YOUR ASSIGNMENT
Every line between the one containing "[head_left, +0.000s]" and the last line of the data, both included, is to be set down exactly, and pictures are to be omitted.

#### DATA SHOWN ####

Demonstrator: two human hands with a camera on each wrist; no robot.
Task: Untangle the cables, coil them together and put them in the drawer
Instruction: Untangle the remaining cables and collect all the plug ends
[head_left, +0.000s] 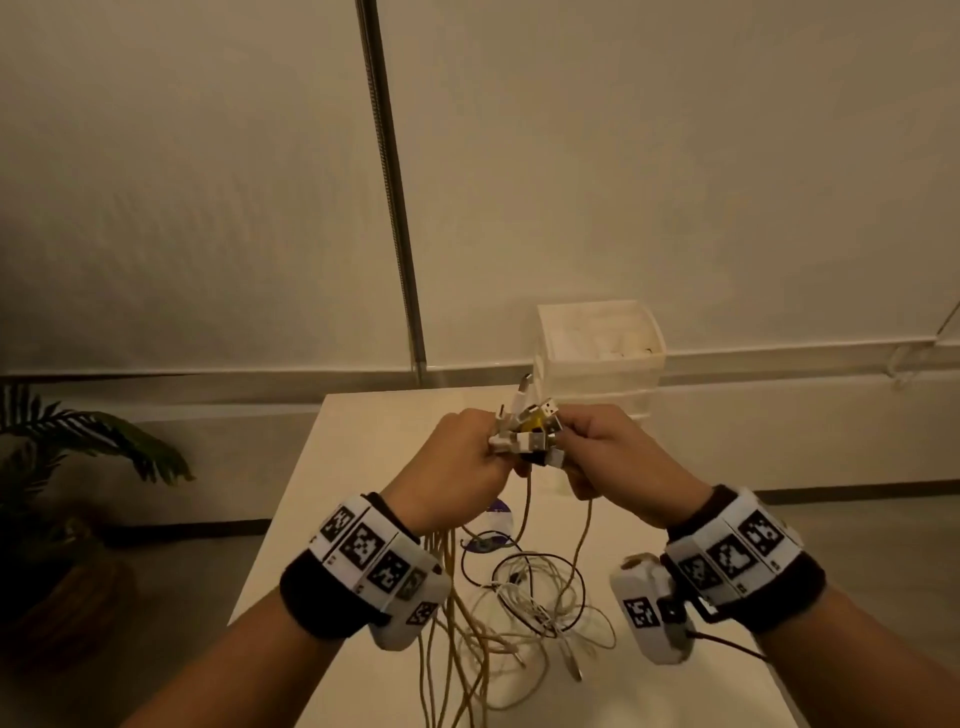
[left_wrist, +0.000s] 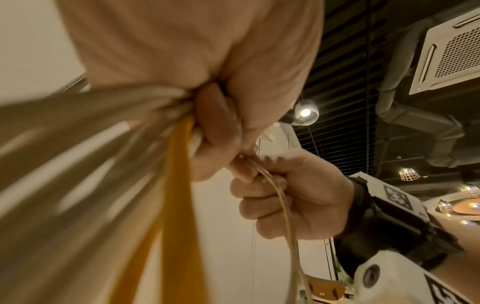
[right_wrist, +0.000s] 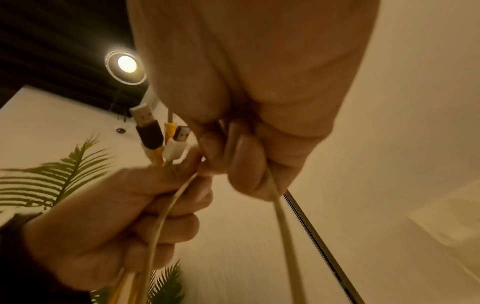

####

ANSWER BOX
[head_left, +0.000s] 
[left_wrist, +0.000s] 
[right_wrist, +0.000s] 

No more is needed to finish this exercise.